WHAT THE TASK ASKS —
Copy nothing but the lines below running from the line containing "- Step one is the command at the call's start" through the line containing "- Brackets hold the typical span", both end lines included.
(AVAILABLE DATA Opens)
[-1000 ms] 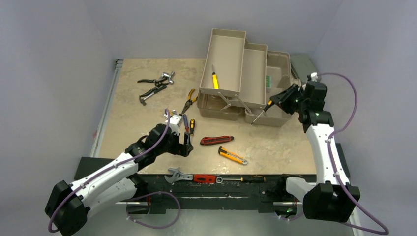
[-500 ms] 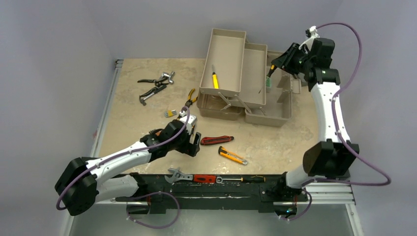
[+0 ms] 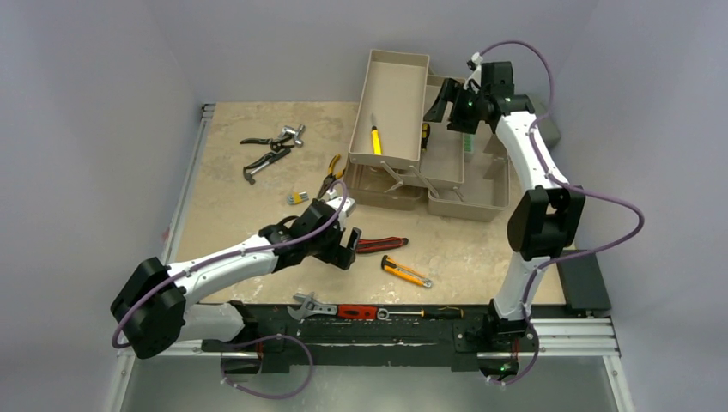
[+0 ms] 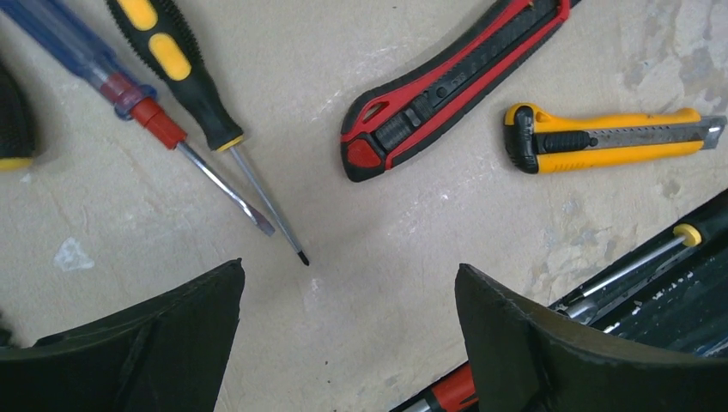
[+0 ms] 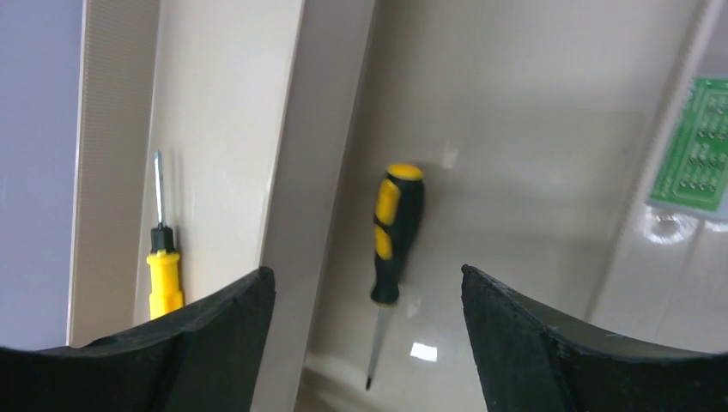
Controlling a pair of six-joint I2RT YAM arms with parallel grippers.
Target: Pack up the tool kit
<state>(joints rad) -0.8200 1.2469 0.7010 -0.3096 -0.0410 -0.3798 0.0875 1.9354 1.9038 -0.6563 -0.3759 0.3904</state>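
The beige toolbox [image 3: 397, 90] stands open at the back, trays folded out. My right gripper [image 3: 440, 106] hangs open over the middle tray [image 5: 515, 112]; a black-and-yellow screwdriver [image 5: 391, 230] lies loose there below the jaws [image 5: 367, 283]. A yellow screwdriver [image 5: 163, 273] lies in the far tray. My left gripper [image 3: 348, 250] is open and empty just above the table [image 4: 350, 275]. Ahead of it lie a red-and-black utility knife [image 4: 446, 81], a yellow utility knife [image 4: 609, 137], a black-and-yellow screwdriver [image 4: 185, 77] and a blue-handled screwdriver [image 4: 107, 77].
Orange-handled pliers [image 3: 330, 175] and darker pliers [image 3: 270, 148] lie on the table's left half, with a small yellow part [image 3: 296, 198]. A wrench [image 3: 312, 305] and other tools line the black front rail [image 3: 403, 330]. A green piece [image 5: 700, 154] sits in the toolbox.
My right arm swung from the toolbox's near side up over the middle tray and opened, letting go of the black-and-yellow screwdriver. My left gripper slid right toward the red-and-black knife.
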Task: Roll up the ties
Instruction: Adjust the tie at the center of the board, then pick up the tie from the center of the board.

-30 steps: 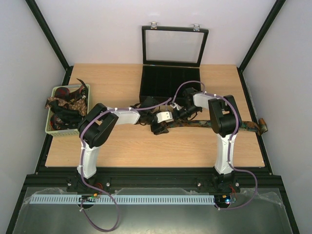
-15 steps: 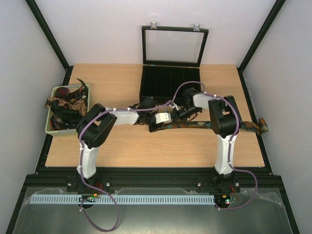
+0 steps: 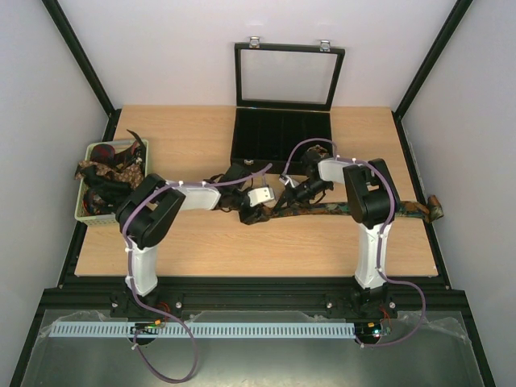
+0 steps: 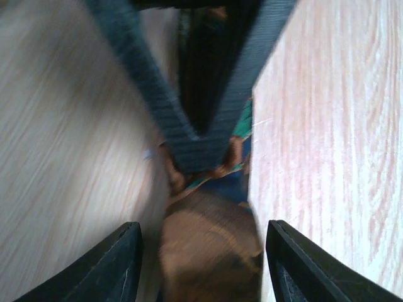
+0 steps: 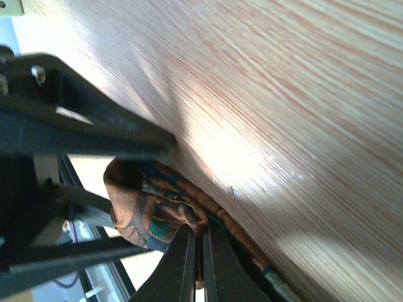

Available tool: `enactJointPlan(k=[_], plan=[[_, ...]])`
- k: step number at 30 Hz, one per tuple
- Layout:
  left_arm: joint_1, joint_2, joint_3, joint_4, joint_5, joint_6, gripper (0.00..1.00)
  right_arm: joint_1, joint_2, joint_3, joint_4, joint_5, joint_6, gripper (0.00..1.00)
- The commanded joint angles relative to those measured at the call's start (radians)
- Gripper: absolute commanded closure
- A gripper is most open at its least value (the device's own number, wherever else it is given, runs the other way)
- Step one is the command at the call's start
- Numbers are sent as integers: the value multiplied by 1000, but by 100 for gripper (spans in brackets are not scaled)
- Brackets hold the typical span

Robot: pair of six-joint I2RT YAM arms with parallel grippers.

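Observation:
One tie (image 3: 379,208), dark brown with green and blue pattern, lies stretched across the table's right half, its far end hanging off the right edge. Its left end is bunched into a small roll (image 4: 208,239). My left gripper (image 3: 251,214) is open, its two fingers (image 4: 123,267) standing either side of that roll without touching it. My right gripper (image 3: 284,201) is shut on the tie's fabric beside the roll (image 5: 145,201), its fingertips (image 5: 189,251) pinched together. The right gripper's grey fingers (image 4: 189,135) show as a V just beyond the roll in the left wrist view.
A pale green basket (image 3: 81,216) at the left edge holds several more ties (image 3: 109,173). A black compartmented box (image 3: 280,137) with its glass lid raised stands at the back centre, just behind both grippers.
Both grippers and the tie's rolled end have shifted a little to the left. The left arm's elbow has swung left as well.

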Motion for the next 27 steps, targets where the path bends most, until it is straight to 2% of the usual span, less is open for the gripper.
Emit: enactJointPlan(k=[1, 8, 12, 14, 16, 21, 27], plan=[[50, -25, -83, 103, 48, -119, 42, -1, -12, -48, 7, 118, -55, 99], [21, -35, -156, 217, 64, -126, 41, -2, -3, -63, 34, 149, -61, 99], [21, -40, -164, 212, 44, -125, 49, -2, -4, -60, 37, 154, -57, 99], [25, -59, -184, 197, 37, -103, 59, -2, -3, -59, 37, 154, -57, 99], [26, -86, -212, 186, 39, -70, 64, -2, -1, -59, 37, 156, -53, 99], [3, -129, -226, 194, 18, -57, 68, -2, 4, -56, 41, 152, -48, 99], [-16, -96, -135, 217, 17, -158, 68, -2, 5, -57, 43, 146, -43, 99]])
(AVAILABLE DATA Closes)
RESULT FOR THIS EXERCISE —
- Step one is the command at the call's start
- Numbers are sent as integers: the value multiplied by 1000, but by 100 for gripper (spans in brackets are not scaled)
- Brackets hold the typical span

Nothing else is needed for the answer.